- [PROVIDED MATERIAL]

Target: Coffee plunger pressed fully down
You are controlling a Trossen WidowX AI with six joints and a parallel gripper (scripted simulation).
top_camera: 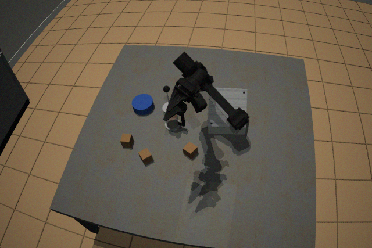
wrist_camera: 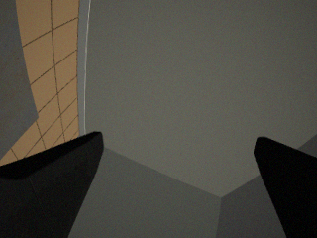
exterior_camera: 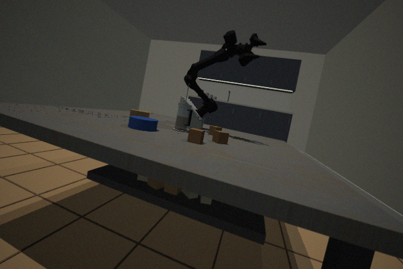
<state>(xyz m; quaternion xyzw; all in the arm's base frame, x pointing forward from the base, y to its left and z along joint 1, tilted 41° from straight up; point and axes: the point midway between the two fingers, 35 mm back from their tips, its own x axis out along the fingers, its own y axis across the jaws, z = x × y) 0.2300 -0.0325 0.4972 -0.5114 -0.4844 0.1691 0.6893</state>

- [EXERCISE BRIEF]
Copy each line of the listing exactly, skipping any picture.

- [EXPECTED OUTPUT]
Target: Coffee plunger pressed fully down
You are controlling a Trossen WidowX AI with six joints and a parallel gripper (scripted simulation).
top_camera: 
wrist_camera: 
exterior_camera: 
<state>(xyz m; quaternion xyzw; all in the arm's base frame, x pointing forward from the base, y to its left and z along joint 1, tilted 41° from straight up; point and axes: the point midway between the two fingers, 35 mm back from their tips, its own x axis out along the fingers, its own y axis across the jaws, z = x × y) 0.2300 -0.0325 0.4972 -0.5114 -0.4844 0.1691 0.6893</state>

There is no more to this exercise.